===== Data records

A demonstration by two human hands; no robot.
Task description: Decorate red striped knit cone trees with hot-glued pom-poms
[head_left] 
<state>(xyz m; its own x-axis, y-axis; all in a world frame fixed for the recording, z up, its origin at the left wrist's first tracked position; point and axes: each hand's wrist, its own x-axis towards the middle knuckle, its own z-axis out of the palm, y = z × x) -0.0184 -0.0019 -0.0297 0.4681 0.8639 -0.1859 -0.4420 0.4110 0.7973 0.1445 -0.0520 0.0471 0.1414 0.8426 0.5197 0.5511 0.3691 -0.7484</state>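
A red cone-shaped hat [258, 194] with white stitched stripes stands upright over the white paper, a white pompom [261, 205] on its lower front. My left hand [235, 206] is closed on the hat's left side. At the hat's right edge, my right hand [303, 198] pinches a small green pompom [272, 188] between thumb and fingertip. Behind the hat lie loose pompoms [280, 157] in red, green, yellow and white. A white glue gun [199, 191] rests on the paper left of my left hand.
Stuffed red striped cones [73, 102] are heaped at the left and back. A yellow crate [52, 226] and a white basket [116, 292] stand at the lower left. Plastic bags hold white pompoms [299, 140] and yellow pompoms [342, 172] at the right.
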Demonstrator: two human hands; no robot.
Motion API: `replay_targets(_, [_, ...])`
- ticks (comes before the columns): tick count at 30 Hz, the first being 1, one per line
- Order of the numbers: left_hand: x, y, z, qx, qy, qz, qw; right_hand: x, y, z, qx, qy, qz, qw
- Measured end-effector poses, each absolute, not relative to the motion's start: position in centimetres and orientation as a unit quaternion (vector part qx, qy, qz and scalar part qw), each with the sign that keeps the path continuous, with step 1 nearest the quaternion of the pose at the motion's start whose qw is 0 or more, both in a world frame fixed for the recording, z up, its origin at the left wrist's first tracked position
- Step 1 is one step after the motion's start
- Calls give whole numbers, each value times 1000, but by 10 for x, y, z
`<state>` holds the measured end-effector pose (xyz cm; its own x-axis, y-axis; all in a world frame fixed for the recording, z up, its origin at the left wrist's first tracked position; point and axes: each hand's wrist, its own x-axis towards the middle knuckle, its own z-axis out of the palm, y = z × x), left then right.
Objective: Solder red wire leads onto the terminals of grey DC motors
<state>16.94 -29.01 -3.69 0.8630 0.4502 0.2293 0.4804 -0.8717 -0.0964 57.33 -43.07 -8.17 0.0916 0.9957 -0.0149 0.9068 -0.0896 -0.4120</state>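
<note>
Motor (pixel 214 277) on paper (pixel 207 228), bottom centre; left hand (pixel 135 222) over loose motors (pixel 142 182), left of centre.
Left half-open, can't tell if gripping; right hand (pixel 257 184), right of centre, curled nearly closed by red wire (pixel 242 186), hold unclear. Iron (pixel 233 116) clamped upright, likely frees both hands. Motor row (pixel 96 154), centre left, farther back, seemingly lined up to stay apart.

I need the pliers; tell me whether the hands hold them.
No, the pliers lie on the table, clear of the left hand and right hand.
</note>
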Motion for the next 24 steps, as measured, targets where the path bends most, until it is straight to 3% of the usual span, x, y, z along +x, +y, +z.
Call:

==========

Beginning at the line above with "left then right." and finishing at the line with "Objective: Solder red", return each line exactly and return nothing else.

`<state>` holds the measured end-effector pose (xyz cm; its own x-axis, y-axis; all in a world frame fixed for the recording, z up, its origin at the left wrist's first tracked position; point and axes: each hand's wrist, its own x-axis towards the middle knuckle, its own z-axis out of the palm, y = z × x), left then right.
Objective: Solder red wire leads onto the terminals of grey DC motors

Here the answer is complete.